In an environment where there is a lull in new vehicle sales, auto component makers with exposure to the replacement markets stand to gain. Setco Auto, a market leader in the supply of clutches for medium and heavy commercial vehicles (MHCVs) is one such player. Counting Tata Motors, Volvo-Eicher, AMW and Ashok Leyland among its clients, the company gets half its revenues from sale of clutches in the replacement market. While this gives visibility to revenue growth, its superior margins and diversification efforts too lend further promise to its prospects. Hence, we recommend an investment in the Setco Auto stock. At Rs 203, it trades at a reasonable price to earnings ratio of about 8.6 times its trailing twelve-month earnings. However, given its small-cap nature, investors are advised to take limited exposures.
Considering that clutches generally have a life span of about 2 lakh km or two years, the company will benefit from the clutch replacement demand for vehicles sold in 2009-10 and 2010-11. After a slowdown in 2008, MHCV sales grew by a healthy 32- 34 per cent in each of these years. Stronger replacement demand also means better margins for the company as component makers have greater pricing power in this segment than in direct sale to automakers. Besides, replacement demand for technologically superior BSIII-compliant clutches is also expected to come in the second half of FY13. These would improve realisations for Setco.

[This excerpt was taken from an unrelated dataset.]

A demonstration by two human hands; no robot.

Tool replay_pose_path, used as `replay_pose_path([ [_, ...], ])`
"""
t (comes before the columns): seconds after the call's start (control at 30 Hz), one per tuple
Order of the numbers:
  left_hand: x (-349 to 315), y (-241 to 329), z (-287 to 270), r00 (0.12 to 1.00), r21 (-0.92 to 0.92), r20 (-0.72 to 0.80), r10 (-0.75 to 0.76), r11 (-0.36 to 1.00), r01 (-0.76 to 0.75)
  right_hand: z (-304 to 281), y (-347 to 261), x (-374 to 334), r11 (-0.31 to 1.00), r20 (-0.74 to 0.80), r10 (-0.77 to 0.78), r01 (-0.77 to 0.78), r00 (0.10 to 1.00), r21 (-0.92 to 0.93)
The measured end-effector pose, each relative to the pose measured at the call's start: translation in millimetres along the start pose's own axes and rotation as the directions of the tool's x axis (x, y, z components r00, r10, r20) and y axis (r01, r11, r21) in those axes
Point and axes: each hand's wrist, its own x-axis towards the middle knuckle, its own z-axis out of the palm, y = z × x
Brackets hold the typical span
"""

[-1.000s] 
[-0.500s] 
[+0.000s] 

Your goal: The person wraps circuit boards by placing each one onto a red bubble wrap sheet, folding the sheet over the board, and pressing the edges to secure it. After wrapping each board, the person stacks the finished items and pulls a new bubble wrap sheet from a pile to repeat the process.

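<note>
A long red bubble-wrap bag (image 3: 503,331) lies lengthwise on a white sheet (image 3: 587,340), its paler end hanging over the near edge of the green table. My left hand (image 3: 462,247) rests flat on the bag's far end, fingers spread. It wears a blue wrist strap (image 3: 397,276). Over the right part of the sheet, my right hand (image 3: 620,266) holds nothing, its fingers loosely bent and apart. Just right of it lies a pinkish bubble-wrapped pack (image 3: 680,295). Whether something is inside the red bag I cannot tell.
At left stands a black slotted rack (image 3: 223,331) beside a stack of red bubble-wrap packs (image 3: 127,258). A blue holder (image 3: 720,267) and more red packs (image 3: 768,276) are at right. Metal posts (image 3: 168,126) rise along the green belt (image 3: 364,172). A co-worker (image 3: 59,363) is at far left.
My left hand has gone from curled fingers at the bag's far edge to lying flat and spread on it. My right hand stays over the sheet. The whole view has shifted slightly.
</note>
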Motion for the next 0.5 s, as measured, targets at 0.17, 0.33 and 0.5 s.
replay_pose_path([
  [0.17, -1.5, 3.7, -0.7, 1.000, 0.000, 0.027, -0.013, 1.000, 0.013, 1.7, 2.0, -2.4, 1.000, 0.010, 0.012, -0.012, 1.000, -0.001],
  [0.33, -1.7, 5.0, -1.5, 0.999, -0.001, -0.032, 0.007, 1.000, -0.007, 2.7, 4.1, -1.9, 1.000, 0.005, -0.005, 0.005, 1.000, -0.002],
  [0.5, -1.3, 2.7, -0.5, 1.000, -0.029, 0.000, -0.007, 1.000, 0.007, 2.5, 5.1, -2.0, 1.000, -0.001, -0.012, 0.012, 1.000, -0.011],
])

Their exposure to the light commercial vehicle (LCV) segment is another positive. LCVs are not subject to the cyclicality witnessed by heavier vehicles, and thus help volume growth in times of a slowdown, such as the current one. LCV clutches currently bring in 10 per cent of the revenues. This share is expected to increase. Besides, Setco plans to scale up its export revenues from 6-8 per cent of the total now to 15 per cent in the next 2-3 years. While it has entered the eastern European and Latin American markets last year, it plans to increase its footprint in SE Asia, Middle East and Africa as well. This diversification augurs well as exports bring in higher margins than domestic sales.
For the year ended March 2012, net sales grew by 23 per cent to Rs 371 crore and adjusted profits grew by 35 per cent to Rs 44 crore. EBITDA margins stood at 18 per cent, against 19.8 per cent last year.